A sales email should be under 100 words. Shorter emails get better reply rates because they respect the recipient's time and force you to cut filler. Your first email earns the right to a reply, not a sale. If you can't explain why the email matters in three to four sentences, the problem is your positioning, not your word count. Each sentence needs to pull its weight.

Match your cold email CTA to the email's position in your sequence. First email: a low-commitment question like "Is this something your team is dealing with?" Second email: a referral ask like "Who on your team owns this?" Third email: a simple question like "How are you handling this today?" Never ask for a meeting in the first email. Low-pressure questions outperform calendar requests because they give the prospect a way to respond without committing to anything.

The strongest cold email offers deliver standalone value before any sale: an audit of their current setup, a competitive analysis, a benchmark report for companies their size, or a framework relevant to their role. The test is simple: can the prospect see exactly what they get in a single sentence? "Let's hop on a call" fails that test. "I ran a quick analysis of your top three landing pages" passes it.

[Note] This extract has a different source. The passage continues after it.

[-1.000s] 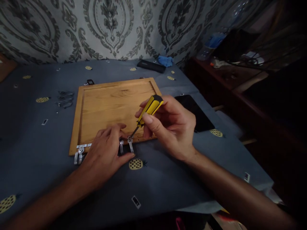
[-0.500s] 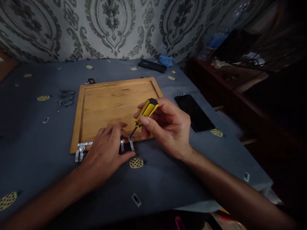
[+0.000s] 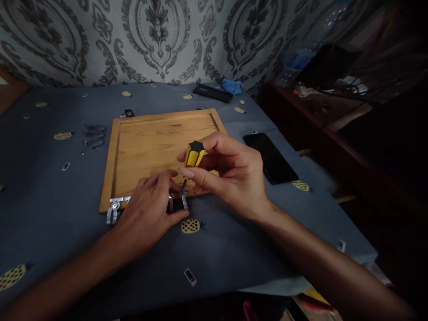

The number one reason sales cold emails fail is being too sales-focused. 65% of decision makers say pushy, sales-first copy is their top complaint about cold emails, according to Hunter's State of Email Outreach report. This overtook irrelevance as the primary objection. Cold emailing is effective when the email earns attention through relevance, not when it demands it through pressure. Lead with the prospect's problem, not your product.